See This Movie
I’m going to keep this short. I’m writing this on July 29, and if you live in New York City, LA, or Washington DC you owe it to yourself to see “The Act of Killing,” Directed by Joshua Oppenheimer, this week.
It’s only playing in town for a week it’s only playing through Mid-August in LA, so don’t put it off. See it on the big screen. See it with an audience. Pay to see it.
It’s a documentary revealing such profound contradictions in the human mind and of such immense power that I cannot shake the experience of it out of my head. Here’s the trailer:
On this blog, I yak a lot about tech, storytelling from my limited point of view, and my personal narrative philosophy for what little it’s worth – but “The Act of Killing” is something different.
To me this film is one of the most perfect marriages of art, technique, storytelling, comedy, farce, and truth that I’ve personally seen in years.

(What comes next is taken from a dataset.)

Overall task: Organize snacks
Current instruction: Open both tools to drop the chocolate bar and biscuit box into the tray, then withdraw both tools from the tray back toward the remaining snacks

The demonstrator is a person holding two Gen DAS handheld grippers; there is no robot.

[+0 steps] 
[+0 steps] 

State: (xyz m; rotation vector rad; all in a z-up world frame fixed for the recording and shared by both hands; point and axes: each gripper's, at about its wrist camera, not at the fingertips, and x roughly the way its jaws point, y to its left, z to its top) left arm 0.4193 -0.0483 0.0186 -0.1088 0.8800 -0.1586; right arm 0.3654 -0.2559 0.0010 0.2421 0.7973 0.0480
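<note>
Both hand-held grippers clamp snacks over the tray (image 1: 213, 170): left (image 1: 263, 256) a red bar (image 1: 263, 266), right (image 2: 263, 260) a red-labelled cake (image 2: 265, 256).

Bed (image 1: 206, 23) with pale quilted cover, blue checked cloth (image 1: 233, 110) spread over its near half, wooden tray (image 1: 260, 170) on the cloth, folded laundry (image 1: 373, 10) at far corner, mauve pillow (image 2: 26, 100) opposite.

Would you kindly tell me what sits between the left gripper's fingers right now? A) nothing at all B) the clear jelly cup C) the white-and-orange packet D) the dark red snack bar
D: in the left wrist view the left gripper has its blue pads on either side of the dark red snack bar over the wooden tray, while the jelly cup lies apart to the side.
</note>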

I’d put it up with documentaries like Frederich Wiseman’s “Titicut Follies” and Errol Morris’ “Mr. Death” in the way it reveals our humanity through people most of us would find difficult to relate to – and it somehow effortlessly manages to work in threads of irony, Grand Guignol (a fancy French term for “blood-soaked theater), camp, symbolism, farce, surrealism, and absurdism in ways that few films (much less documentaries) are able to do when they try.
The story revolves a man named Anwar Congo, who became a national hero in Indonesia as a member of a famous death squad who (by his own account) personally executed over 1,000 “Communists” (and ethnic Chinese… And whomever the newspapers decried as a communist) during a military overthrow of the Indonesian government between 1965 and 1966. Conflating the term “gangster” to mean “free man,” Congo along with his peers went on to found the right-wing paramilitary organization The Pancasila Youth, which currently boasts over three million members who lionize the exploits Anwar and the genocide in the 1960’s.
In making the documentary the filmmakers found that the murderers themselves were so proud of their exploits in the military takeover that they were willing to participate in a movie reenacting what they’d done.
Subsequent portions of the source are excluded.